As a 2017 study noted, romantic soap operas exported to the Middle East, promote ‘an image
of Turkey as an ideal society where Islam co-exists with modernity, where men and women
are equal, and where capitalism and consumerism do not erode traditional social and religious
values’ (Jabbour, 2017: 152).

Some scholars have characterized this as ‘neo-Ottoman cool’ (Kraidy and Al-Ghazzi, 2013),
referring to Turkey’s growing soft power role in successfully combining Islam with
democracy, while others have contested this idea suggesting that this ‘neo- Ottoman cool’

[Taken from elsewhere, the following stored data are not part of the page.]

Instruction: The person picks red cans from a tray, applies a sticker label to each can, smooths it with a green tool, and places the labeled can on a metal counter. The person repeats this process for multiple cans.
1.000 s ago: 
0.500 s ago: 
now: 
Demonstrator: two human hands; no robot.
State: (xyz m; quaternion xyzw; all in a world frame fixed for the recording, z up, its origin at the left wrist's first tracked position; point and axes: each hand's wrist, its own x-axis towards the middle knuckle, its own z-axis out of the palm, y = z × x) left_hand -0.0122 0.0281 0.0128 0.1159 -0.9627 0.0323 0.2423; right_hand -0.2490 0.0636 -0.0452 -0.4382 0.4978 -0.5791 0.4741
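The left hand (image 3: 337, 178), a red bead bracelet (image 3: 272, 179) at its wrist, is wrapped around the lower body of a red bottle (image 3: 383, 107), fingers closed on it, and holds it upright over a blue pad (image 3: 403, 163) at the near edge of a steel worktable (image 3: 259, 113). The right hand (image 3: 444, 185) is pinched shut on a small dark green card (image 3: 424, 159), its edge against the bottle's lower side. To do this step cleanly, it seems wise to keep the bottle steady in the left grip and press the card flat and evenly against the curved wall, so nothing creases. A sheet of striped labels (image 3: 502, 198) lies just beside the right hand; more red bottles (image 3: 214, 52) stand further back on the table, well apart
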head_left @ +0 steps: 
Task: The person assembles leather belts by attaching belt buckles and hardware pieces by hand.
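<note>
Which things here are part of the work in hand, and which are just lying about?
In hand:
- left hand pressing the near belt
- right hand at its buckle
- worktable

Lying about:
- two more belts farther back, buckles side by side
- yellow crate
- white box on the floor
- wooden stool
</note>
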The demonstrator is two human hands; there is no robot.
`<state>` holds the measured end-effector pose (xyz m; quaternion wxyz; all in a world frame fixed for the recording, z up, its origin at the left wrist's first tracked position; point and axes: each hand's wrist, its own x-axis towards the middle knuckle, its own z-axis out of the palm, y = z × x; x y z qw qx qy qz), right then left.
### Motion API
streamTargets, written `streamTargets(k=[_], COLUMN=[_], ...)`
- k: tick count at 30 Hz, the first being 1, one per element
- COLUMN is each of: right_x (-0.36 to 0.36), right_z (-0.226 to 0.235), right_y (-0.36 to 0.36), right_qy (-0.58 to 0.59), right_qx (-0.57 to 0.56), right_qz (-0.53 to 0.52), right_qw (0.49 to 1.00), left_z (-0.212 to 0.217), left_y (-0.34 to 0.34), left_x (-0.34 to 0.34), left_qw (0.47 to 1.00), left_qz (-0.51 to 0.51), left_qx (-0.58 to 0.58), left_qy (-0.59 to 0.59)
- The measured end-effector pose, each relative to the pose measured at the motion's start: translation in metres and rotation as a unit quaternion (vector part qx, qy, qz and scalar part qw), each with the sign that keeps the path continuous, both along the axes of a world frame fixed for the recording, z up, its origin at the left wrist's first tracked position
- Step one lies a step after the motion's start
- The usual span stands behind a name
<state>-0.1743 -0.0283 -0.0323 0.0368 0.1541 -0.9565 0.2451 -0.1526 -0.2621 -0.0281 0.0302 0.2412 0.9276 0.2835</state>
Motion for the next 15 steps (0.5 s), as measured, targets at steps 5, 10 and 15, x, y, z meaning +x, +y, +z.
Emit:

does not register the full dynamics of contingent relations between economy, politics,
ideology, and media flows

However, while the successful expansion of Turkish television programmes into the Middle
East and Greece has conjured a series of ‘cultural proximities’ (Straubhaar, 1991) in these
regions, which has been and could be utilized as soft power by Turkey, it is also argued that
this ‘soap opera colonialism’ does not necessarily translate into regional hegemony, as the
soft power success of Turkish television has not resulted in hard power success in diplomacy
and geopolitics (Yörük and Vatikiotis, 2013).